Red House Entertainment
Kurt Heitmann, CEO of Red House Entertainment, presented his group’s proposal along with partners Abigail Adams, who would serve as arts and non-profit manager and currently run the Hudson Valley Shakespear Festival ; Jonathan Close, who would be in charge of brand extension and marketing; and Ray Wilson, who would handle artist development and management, concert production and talent booking.
Heitmann, who has about 30 years of experience in audio/visual production, said he wanted to get the Paramount running 5 to 6 days a week. That programming could include films, concerts or festivals.
He said the most important thing is providing a consistent level of entertainment that draws people to the city. He also said it’s important for the Paramount to develop its brand.
“Don’t take this as a slight on the other group and how it’s been run, but I never knew what was going on,” Heitmann said. “I’ve been around a lot. I live here and I drive on 9 all the time and the only time I knew something was going on at the Paramount was when I saw a banner. That’s it. That not branding and promotion. That’s putting a banner out and saying let’s go, we have show on —we’re going to hit it hard with branding and promotion and make it, again, the place that you want to come to.”
Heitmann said he would like to anchor live music events on Friday and Saturdays and use the downtown area to help draw people from all over the Hudson Valley. He also wants to do something called “Playing at the Paramount” every month that would help bring the theater to the national forefront.
Heitmann, who has won four Emmys for his work at ESPN, covering the National Hockey League and the 1988 Summer Olympics in Seoul, is also senior vice president of sales and marketing at CP Communications. He said he would use his experience, access to equipment and experienced personnel to enhance the theater.

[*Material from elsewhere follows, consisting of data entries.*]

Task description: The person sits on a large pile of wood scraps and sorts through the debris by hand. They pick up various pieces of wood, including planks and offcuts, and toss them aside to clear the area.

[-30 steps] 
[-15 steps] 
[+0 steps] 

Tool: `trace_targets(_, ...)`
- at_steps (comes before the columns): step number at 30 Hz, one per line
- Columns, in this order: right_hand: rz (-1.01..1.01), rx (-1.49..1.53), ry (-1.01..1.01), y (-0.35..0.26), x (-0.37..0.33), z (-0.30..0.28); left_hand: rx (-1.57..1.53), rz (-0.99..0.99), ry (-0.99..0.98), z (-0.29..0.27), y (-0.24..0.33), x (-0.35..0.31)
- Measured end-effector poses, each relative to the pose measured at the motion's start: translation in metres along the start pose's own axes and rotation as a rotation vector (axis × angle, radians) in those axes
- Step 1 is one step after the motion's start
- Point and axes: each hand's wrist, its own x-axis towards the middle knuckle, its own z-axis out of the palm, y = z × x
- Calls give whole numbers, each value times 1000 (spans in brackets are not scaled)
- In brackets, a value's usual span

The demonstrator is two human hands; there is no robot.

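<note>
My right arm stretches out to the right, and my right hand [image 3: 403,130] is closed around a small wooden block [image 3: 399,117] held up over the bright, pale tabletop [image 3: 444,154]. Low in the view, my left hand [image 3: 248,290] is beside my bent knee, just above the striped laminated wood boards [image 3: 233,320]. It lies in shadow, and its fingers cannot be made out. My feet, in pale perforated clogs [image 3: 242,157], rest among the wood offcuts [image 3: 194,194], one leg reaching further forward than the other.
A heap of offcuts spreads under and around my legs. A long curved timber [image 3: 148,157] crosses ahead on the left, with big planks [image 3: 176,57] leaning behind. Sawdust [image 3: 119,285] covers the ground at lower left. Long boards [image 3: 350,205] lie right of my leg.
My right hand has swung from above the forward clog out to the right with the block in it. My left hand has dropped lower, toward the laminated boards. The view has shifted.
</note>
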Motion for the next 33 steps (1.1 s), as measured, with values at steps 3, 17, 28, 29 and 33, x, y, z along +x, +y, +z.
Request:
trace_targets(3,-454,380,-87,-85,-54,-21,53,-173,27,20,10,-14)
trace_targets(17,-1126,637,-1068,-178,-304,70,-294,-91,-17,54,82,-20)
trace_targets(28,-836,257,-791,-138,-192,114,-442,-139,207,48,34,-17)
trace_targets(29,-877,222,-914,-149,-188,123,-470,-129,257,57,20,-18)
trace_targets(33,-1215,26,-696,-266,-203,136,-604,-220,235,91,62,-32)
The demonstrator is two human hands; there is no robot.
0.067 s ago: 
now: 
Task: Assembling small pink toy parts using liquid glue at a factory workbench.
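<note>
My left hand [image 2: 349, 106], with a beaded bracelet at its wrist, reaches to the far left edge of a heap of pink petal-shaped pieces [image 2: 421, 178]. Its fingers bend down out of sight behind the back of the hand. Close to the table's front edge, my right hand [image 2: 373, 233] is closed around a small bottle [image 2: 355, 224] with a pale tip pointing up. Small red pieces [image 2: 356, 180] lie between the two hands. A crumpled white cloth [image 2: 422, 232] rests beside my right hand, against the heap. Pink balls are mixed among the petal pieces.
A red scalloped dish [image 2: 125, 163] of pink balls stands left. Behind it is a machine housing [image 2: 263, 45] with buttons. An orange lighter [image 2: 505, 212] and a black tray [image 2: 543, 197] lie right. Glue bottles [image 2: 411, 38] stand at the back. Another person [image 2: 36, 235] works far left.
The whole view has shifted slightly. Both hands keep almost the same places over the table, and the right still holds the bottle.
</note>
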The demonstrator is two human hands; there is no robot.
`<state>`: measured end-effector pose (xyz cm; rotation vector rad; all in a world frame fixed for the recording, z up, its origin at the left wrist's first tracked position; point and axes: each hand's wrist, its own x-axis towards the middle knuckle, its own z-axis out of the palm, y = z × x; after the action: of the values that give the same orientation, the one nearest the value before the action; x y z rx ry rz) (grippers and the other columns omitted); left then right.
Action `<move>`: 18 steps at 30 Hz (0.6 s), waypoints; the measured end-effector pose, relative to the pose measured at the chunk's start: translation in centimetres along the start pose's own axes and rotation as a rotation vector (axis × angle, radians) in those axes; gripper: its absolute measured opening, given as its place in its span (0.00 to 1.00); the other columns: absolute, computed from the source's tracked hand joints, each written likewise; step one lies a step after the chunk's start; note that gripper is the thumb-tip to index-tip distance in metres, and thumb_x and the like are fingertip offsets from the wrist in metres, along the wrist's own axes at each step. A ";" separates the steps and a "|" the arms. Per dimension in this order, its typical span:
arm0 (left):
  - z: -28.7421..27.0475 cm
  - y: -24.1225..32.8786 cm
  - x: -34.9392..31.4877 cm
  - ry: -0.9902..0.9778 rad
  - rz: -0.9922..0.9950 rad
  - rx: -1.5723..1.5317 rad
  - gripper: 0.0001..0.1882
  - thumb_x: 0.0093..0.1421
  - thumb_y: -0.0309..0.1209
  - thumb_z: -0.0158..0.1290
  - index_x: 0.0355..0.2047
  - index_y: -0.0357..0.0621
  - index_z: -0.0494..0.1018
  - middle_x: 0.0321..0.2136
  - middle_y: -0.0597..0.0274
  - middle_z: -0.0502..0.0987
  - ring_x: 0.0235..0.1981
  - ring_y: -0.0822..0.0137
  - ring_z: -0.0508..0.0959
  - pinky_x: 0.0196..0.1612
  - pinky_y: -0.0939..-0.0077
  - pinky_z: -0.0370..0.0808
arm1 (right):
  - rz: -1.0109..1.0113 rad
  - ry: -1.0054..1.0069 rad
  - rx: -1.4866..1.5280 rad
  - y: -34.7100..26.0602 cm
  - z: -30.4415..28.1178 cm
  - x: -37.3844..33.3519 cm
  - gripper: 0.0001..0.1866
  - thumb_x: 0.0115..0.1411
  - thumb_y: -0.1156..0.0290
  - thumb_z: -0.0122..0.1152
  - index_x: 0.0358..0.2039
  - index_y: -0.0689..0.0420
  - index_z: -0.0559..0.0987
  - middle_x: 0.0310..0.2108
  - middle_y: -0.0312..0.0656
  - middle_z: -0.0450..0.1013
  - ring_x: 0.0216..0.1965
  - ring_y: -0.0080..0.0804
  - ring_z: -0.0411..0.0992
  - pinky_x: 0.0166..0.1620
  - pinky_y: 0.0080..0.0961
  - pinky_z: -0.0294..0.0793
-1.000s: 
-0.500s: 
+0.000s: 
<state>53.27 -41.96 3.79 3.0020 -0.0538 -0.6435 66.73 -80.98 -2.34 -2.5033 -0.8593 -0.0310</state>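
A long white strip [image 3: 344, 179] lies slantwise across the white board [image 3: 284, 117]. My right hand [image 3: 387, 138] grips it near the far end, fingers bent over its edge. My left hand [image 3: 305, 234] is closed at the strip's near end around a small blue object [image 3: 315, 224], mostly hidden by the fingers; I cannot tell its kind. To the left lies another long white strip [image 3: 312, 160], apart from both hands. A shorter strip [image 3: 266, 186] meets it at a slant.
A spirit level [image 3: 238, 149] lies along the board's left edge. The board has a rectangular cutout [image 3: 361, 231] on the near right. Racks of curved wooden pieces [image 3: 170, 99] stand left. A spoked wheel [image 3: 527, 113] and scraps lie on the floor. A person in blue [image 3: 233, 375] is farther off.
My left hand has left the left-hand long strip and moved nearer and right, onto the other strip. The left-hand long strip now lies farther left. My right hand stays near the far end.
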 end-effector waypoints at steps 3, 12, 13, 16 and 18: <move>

The group also hopes to hold a number a festivals—from blues to Jazz—with the purpose of involving local businesses and attracting people to see live shows and events at the theater.
In addition to shows, the group also plans to generate revenue by hosting high definition simulcasts from events around the world, high definition movie nights, children’s programming and summer camps.
Other details from the proposal:
- Heitmann said Red House would need the city to cover the first six months of rent to get the group off its feet.
- He expects that the group will lose money after the first year.
- A percentage of box office revenue would be paid to the city in lieu of a traditional rent for the first 2.5 years. The group would then come back to the city and determine if that arrangement is preferable or if a more traditional rent arrangement is better.
- Heitmann said his group plans to approach Key Bank and make them an offer for the $100,000 technical equipment that exists in the theater.